### DATASET ENTRIES
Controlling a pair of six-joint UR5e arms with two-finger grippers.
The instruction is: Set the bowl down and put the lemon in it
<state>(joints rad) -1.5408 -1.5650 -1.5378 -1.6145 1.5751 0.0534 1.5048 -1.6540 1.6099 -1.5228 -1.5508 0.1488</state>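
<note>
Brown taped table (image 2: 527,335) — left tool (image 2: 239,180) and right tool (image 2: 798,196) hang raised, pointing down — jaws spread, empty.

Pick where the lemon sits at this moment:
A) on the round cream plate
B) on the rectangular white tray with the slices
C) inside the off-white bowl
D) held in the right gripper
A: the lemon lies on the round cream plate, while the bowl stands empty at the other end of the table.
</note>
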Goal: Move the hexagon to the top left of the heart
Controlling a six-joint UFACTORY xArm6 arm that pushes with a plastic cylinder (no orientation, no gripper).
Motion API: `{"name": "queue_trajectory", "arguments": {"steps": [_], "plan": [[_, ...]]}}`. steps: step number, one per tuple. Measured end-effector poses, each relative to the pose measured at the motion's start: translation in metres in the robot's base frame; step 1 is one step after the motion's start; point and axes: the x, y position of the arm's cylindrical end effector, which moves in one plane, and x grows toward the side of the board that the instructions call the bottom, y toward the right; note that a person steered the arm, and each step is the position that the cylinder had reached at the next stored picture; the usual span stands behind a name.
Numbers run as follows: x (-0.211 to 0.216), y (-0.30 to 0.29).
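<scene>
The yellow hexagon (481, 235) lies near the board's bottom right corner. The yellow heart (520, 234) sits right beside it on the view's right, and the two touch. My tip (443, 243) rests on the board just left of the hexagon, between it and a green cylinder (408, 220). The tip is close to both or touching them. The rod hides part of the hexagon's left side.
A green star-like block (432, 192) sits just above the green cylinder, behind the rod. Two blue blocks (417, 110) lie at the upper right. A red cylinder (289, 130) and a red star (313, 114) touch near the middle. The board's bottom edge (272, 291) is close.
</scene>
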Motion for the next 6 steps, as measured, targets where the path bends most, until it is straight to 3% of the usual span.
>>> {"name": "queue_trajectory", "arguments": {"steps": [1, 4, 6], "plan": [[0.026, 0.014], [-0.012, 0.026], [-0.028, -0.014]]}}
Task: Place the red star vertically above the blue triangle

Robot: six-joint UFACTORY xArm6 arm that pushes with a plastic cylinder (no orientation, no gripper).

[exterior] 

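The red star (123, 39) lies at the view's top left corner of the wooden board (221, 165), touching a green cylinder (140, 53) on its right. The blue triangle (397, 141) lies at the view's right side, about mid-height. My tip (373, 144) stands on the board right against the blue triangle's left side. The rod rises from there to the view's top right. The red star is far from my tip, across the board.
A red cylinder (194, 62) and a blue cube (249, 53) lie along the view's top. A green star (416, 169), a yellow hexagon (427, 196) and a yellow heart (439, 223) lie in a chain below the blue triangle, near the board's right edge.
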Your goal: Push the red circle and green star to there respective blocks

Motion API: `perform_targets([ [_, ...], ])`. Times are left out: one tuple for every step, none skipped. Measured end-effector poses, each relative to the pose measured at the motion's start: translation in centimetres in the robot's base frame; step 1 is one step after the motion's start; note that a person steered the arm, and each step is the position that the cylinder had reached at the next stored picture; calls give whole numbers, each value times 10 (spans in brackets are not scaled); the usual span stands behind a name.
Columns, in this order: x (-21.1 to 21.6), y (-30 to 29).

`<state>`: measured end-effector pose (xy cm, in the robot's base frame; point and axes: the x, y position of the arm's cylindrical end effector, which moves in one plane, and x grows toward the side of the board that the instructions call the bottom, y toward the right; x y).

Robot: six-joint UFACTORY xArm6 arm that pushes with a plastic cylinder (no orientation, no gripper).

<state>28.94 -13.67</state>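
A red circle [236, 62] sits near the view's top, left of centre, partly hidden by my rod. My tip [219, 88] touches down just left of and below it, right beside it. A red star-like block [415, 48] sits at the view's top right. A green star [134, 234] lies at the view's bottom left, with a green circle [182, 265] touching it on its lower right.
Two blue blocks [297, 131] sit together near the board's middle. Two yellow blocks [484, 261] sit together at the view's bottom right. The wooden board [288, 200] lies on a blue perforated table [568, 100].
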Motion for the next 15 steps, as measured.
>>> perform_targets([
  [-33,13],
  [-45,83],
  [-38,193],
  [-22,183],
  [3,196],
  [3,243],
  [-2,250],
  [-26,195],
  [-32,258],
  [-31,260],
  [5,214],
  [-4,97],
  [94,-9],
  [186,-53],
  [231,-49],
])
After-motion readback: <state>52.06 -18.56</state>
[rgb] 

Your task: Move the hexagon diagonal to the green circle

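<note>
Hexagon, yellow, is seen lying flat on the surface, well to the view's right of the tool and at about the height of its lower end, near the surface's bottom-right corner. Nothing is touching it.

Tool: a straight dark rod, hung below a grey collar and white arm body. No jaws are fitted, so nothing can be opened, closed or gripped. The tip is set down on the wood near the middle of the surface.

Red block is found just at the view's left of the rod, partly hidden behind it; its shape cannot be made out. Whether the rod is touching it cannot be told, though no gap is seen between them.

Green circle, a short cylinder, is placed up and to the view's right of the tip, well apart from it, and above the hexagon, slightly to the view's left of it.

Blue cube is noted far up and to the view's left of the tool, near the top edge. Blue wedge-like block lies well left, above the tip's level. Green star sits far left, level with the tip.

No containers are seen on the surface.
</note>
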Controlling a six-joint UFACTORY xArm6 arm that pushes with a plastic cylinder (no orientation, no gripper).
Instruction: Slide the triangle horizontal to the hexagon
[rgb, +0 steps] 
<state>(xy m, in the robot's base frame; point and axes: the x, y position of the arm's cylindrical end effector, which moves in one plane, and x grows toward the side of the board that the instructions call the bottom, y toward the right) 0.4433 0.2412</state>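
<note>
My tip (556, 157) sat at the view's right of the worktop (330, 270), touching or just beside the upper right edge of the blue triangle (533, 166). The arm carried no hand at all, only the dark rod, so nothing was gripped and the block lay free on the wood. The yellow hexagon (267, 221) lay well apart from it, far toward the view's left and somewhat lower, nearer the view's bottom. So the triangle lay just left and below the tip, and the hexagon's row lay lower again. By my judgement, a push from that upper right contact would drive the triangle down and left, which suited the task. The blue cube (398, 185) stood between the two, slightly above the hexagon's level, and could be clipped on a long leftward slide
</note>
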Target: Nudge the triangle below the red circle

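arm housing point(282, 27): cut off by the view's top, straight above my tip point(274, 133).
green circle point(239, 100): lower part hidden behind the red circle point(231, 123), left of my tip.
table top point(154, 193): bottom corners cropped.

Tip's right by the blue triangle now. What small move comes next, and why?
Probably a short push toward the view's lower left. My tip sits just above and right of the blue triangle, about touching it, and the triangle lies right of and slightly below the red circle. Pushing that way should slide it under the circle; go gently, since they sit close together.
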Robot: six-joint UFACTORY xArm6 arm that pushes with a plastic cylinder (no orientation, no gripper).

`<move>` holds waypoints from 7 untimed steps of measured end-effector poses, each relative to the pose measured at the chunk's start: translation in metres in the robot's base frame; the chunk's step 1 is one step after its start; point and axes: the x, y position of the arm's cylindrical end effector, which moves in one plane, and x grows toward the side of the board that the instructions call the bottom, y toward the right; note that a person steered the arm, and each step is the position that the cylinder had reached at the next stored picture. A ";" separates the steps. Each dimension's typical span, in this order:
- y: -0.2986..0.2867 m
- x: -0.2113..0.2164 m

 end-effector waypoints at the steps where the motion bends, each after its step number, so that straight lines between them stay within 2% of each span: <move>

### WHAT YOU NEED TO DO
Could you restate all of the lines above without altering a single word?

### ANSWER SECTION
Controlling a pair of six-joint UR5e arms with two-finger grippers.
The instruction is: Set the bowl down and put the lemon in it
<state>(joints rad) -1.5408 -1.5650 -1.5378 -1.6145 1.5751 0.0534 1.5048 -1.6540 1.6099 -1.5228 -1.5508 0.1488</state>
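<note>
Brown taped table (image 2: 527,335) — left tool (image 2: 239,180) and right tool (image 2: 798,196) hang raised, pointing down — jaws spread, empty.

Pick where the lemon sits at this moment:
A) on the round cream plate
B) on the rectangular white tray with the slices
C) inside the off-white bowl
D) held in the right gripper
A: the lemon lies on the round cream plate, while the bowl stands empty at the other end of the table.
</note>
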Goal: Move the hexagon to the top left of the heart
Controlling a six-joint UFACTORY xArm6 arm that pushes with a plastic cylinder (no orientation, no gripper).
Motion API: `{"name": "queue_trajectory", "arguments": {"steps": [_], "plan": [[_, ...]]}}`. steps: step number, one per tuple. Measured end-effector poses, each relative to the pose measured at the motion's start: translation in metres in the robot's base frame; step 1 is one step after the motion's start; point and axes: the x, y position of the arm's cylindrical end effector, which moves in one plane, and x grows toward the side of the board that the instructions call the bottom, y toward the right; note that a person steered the arm, and each step is the position that the cylinder had reached at the next stored picture; the usual span stands behind a name.
Numbers run as follows: x (-0.211 to 0.216), y (-0.30 to 0.29).
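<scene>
The yellow hexagon (481, 235) lies near the board's bottom right corner. The yellow heart (520, 234) sits right beside it on the view's right, and the two touch. My tip (443, 243) rests on the board just left of the hexagon, between it and a green cylinder (408, 220). The tip is close to both or touching them. The rod hides part of the hexagon's left side.
A green star-like block (432, 192) sits just above the green cylinder, behind the rod. Two blue blocks (417, 110) lie at the upper right. A red cylinder (289, 130) and a red star (313, 114) touch near the middle. The board's bottom edge (272, 291) is close.
</scene>
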Motion for the next 6 steps, as measured, targets where the path bends most, until it is straight to 3% of the usual span.
>>> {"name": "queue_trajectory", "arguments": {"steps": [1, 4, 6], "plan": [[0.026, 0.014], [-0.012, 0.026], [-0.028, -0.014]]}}
Task: Place the red star vertically above the blue triangle

Robot: six-joint UFACTORY xArm6 arm that pushes with a plastic cylinder (no orientation, no gripper).

[exterior] 

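The red star (123, 39) lies at the view's top left corner of the wooden board (221, 165), touching a green cylinder (140, 53) on its right. The blue triangle (397, 141) lies at the view's right side, about mid-height. My tip (373, 144) stands on the board right against the blue triangle's left side. The rod rises from there to the view's top right. The red star is far from my tip, across the board.
A red cylinder (194, 62) and a blue cube (249, 53) lie along the view's top. A green star (416, 169), a yellow hexagon (427, 196) and a yellow heart (439, 223) lie in a chain below the blue triangle, near the board's right edge.
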Your goal: Push the red circle and green star to there respective blocks

Motion API: `perform_targets([ [_, ...], ])`. Times are left out: one tuple for every step, none skipped. Measured end-effector poses, each relative to the pose measured at the motion's start: translation in centimetres in the robot's base frame; step 1 is one step after the motion's start; note that a person steered the arm, and each step is the position that the cylinder had reached at the next stored picture; calls give whole numbers, each value times 10 (spans in brackets are not scaled); the usual span stands behind a name.
Columns, in this order: x (-21.1 to 21.6), y (-30 to 29).

`<state>`: measured end-effector pose (xy cm, in the robot's base frame; point and axes: the x, y position of the arm's cylindrical end effector, which moves in one plane, and x grows toward the side of the board that the instructions call the bottom, y toward the right; x y).

Robot: six-joint UFACTORY xArm6 arm that pushes with a plastic cylinder (no orientation, no gripper).

<state>28.94 -13.67</state>
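A red circle [236, 62] sits near the view's top, left of centre, partly hidden by my rod. My tip [219, 88] touches down just left of and below it, right beside it. A red star-like block [415, 48] sits at the view's top right. A green star [134, 234] lies at the view's bottom left, with a green circle [182, 265] touching it on its lower right.
Two blue blocks [297, 131] sit together near the board's middle. Two yellow blocks [484, 261] sit together at the view's bottom right. The wooden board [288, 200] lies on a blue perforated table [568, 100].
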Motion for the next 15 steps, as measured.
>>> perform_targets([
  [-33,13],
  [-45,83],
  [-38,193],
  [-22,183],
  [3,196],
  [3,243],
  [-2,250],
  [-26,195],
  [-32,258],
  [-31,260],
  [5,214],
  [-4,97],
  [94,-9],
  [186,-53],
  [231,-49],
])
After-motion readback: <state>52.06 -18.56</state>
[rgb] 

Your task: Move the hexagon diagonal to the green circle

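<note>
Hexagon, yellow, is seen lying flat on the surface, well to the view's right of the tool and at about the height of its lower end, near the surface's bottom-right corner. Nothing is touching it.

Tool: a straight dark rod, hung below a grey collar and white arm body. No jaws are fitted, so nothing can be opened, closed or gripped. The tip is set down on the wood near the middle of the surface.

Red block is found just at the view's left of the rod, partly hidden behind it; its shape cannot be made out. Whether the rod is touching it cannot be told, though no gap is seen between them.

Green circle, a short cylinder, is placed up and to the view's right of the tip, well apart from it, and above the hexagon, slightly to the view's left of it.

Blue cube is noted far up and to the view's left of the tool, near the top edge. Blue wedge-like block lies well left, above the tip's level. Green star sits far left, level with the tip.

No containers are seen on the surface.
</note>
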Controlling a six-joint UFACTORY xArm6 arm that pushes with a plastic cylinder (no orientation, no gripper).
Instruction: Slide the triangle horizontal to the hexagon
[rgb, +0 steps] 
<state>(xy m, in the robot's base frame; point and axes: the x, y position of the arm's cylindrical end effector, which moves in one plane, and x grows toward the side of the board that the instructions call the bottom, y toward the right) 0.4433 0.2412</state>
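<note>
My tip (556, 157) sat at the view's right of the worktop (330, 270), touching or just beside the upper right edge of the blue triangle (533, 166). The arm carried no hand at all, only the dark rod, so nothing was gripped and the block lay free on the wood. The yellow hexagon (267, 221) lay well apart from it, far toward the view's left and somewhat lower, nearer the view's bottom. So the triangle lay just left and below the tip, and the hexagon's row lay lower again. By my judgement, a push from that upper right contact would drive the triangle down and left, which suited the task. The blue cube (398, 185) stood between the two, slightly above the hexagon's level, and could be clipped on a long leftward slide
</note>
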Target: Nudge the triangle below the red circle

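arm housing point(282, 27): cut off by the view's top, straight above my tip point(274, 133).
green circle point(239, 100): lower part hidden behind the red circle point(231, 123), left of my tip.
table top point(154, 193): bottom corners cropped.

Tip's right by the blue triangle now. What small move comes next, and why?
Probably a short push toward the view's lower left. My tip sits just above and right of the blue triangle, about touching it, and the triangle lies right of and slightly below the red circle. Pushing that way should slide it under the circle; go gently, since they sit close together.
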Robot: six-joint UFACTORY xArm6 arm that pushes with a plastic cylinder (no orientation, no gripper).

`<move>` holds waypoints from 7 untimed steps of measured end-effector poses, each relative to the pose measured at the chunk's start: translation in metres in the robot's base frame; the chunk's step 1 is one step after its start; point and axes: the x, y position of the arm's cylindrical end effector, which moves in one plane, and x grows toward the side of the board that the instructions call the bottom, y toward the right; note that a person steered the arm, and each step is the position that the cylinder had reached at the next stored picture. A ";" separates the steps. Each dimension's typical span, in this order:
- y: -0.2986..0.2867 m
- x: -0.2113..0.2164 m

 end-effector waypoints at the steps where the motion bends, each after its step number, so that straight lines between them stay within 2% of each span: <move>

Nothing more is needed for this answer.